# WHAT THE TASK ASKS
A faithful copy of all the data is required; pictures should not be included.

# DATA
Start of Block
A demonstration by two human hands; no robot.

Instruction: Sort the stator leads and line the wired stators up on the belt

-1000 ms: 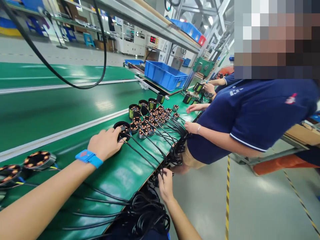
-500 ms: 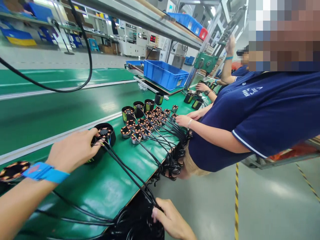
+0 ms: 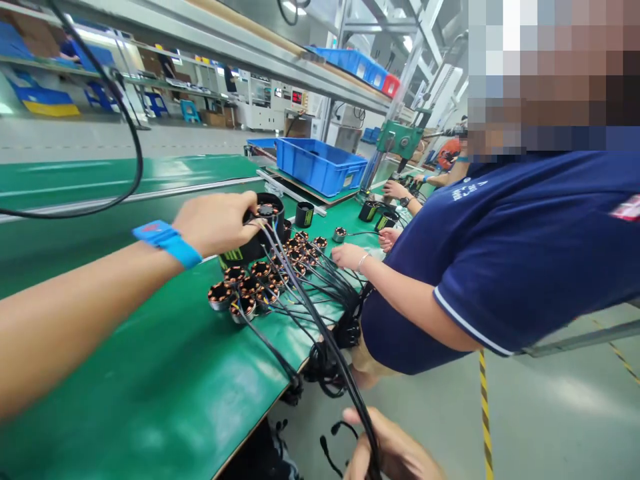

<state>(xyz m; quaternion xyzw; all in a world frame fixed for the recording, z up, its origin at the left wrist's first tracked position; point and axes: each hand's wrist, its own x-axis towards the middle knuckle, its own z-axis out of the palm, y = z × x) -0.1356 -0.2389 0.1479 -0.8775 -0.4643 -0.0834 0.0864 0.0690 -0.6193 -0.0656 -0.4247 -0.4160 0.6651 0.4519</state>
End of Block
# FINISHED EXERCISE
A demonstration by two human hands; no robot.

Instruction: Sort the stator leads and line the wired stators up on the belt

-1000 ms: 
-500 ms: 
+0 ms: 

<state>(xyz m; quaternion xyzw; all in a world frame fixed for the recording, z up, its origin at the left wrist's first tracked position; point and axes: each hand's wrist, its own x-axis towards the middle knuckle, its own z-axis out of the palm, y = z × x) -0.1356 -0.2389 0.1479 -0.8775 -0.4643 -0.0834 0.0864 0.0690 -0.6193 -0.0656 -0.4247 -0.4160 0.6651 0.4519</state>

Nothing remains to be added to the answer.